Are there any major results provable with the Axiom of Choice that aren't provable with the Axiom of Countable Choice?
>>8171727
bamp for interest
Ramsey theory
https://en.wikipedia.org/wiki/Axiom_of_countable_choice
>>8171727
AC or an equivalent axiom is needed to prove results on uncountable sets in general.
There is no other way to attack uncountable sets, although once one result has been obtained using AC there is no need to invoke it again (for example, Heine-Borel in real analysis can give you results about uncountable closed and bounded sets without directly invoking AC, but this result is itself derived from some version of AC).
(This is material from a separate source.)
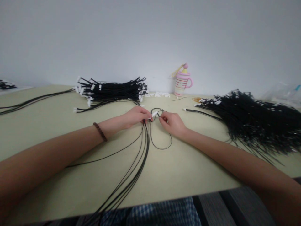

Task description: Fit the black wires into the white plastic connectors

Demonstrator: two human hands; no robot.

The first one that comes to mind is the fact that for every uncountable family of nonempty sets there is an element in their product. :-]
>>8171727
Every vector space has a basis, among probably many other things that haven't been proven to require it yet.
Wikipedia is your friend.
>>8173212
>Every vector space has a basis
What would this mean? If it were not for the axiom of choice then there would exist some vector space that is impossible to describe?
>>8173224
without the axiom of choice there exists an infinite-dimensional vector space with no basis
>>8173271
what's the name of it?
>>8173273
its a nonconstructive theorem. to construct a basis for an arbitrary infinite dimensional vector space you consider the set of all linearly equivalent subsets of your vector space. using zorn's lemma (equivalent to axiom of choice) lets you choose a maximal subset among all those that are linearly independent.
>>8173273
I think the statements are equivalent.